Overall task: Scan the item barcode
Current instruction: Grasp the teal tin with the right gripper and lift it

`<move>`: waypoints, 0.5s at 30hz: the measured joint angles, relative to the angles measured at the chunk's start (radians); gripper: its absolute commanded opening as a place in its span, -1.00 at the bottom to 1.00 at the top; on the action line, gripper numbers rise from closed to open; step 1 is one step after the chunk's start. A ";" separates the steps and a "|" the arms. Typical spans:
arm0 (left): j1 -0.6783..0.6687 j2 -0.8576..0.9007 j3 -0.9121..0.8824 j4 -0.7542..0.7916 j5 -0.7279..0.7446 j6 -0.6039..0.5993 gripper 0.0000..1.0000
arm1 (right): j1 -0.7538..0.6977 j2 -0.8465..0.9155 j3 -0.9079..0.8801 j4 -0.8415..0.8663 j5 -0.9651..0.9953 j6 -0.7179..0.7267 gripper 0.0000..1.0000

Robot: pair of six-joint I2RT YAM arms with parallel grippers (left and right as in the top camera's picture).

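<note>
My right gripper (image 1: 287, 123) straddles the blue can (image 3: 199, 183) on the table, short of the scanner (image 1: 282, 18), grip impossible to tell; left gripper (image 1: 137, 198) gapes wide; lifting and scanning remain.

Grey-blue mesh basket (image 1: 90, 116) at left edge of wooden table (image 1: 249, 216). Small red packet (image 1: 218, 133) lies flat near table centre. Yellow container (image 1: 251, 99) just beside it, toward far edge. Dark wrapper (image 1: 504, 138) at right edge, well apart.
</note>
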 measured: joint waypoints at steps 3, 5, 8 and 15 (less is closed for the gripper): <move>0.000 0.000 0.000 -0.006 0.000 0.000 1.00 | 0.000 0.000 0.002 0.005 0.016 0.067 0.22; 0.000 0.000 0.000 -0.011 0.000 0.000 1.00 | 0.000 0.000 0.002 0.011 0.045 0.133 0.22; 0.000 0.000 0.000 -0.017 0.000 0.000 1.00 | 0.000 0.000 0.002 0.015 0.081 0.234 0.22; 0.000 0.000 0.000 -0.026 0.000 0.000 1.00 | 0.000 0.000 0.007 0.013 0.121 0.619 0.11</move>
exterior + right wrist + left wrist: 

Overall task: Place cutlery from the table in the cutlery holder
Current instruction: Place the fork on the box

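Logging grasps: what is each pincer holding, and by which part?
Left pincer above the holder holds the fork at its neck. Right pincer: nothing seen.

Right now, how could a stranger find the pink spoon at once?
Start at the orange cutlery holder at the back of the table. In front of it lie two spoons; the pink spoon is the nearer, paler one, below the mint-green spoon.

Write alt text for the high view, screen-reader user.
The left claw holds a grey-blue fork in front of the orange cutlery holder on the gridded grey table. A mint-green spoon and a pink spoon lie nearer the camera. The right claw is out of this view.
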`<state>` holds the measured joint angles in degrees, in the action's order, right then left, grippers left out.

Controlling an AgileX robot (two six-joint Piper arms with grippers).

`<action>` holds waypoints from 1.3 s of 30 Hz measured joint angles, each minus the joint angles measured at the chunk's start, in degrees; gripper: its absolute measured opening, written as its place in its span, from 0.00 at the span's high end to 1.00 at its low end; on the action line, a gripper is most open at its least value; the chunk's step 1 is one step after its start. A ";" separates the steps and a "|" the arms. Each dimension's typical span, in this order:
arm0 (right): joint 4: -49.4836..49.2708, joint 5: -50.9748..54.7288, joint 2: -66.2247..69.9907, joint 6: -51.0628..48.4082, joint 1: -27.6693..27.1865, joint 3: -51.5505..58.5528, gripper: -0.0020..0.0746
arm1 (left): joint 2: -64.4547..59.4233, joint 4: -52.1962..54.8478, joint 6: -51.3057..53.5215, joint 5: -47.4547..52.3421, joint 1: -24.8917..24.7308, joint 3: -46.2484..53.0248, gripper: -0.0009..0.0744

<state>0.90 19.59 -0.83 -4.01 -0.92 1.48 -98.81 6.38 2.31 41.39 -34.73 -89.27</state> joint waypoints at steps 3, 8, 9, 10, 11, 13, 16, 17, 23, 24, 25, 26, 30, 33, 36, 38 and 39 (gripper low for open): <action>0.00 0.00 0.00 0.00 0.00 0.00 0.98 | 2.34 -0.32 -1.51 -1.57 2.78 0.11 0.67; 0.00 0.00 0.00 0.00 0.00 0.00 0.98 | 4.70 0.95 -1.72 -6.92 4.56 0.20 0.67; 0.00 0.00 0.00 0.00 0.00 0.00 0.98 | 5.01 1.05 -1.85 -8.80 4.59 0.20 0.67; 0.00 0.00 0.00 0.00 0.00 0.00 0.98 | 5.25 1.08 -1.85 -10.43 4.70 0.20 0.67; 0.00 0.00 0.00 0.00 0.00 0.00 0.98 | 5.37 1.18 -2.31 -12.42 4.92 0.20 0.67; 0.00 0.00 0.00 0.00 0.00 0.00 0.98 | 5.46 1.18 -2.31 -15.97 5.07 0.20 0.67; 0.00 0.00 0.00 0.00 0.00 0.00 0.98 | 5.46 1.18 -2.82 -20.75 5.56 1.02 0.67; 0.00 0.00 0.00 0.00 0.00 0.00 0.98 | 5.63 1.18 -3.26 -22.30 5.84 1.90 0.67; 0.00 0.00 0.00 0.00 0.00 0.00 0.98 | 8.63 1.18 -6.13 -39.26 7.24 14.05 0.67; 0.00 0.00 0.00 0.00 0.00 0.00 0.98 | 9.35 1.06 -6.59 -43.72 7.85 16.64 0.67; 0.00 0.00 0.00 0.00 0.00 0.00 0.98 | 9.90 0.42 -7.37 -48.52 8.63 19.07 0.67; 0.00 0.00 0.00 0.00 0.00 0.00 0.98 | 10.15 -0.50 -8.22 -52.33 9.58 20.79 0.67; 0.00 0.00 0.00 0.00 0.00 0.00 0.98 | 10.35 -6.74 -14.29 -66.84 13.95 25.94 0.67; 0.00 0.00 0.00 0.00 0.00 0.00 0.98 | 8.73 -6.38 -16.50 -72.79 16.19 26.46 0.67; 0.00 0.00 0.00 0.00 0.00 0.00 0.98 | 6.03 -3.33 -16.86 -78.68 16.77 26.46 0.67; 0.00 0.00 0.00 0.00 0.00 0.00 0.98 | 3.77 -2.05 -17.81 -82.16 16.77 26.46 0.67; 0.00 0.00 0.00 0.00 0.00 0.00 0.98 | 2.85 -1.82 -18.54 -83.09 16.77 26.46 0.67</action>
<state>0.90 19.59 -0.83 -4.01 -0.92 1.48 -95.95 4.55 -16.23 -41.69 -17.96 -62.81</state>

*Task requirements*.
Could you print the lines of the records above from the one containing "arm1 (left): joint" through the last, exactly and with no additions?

*Written reply*.
arm1 (left): joint 2: -64.4547..59.4233, joint 4: -52.1962..54.8478, joint 6: -51.3057..53.5215, joint 5: -47.4547..52.3421, joint 1: -24.8917..24.7308, joint 3: -46.2484..53.0248, gripper: -0.0009..0.0744

<state>0.90 19.59 -0.83 -4.01 -0.92 1.48 -98.81 6.38 2.31 41.39 -34.73 -89.27</state> joint waypoints at steps 3, 8, 9, 10, 11, 13, 16, 17, 23, 24, 25, 26, 30, 33, 36, 38 and 39 (gripper low for open): <action>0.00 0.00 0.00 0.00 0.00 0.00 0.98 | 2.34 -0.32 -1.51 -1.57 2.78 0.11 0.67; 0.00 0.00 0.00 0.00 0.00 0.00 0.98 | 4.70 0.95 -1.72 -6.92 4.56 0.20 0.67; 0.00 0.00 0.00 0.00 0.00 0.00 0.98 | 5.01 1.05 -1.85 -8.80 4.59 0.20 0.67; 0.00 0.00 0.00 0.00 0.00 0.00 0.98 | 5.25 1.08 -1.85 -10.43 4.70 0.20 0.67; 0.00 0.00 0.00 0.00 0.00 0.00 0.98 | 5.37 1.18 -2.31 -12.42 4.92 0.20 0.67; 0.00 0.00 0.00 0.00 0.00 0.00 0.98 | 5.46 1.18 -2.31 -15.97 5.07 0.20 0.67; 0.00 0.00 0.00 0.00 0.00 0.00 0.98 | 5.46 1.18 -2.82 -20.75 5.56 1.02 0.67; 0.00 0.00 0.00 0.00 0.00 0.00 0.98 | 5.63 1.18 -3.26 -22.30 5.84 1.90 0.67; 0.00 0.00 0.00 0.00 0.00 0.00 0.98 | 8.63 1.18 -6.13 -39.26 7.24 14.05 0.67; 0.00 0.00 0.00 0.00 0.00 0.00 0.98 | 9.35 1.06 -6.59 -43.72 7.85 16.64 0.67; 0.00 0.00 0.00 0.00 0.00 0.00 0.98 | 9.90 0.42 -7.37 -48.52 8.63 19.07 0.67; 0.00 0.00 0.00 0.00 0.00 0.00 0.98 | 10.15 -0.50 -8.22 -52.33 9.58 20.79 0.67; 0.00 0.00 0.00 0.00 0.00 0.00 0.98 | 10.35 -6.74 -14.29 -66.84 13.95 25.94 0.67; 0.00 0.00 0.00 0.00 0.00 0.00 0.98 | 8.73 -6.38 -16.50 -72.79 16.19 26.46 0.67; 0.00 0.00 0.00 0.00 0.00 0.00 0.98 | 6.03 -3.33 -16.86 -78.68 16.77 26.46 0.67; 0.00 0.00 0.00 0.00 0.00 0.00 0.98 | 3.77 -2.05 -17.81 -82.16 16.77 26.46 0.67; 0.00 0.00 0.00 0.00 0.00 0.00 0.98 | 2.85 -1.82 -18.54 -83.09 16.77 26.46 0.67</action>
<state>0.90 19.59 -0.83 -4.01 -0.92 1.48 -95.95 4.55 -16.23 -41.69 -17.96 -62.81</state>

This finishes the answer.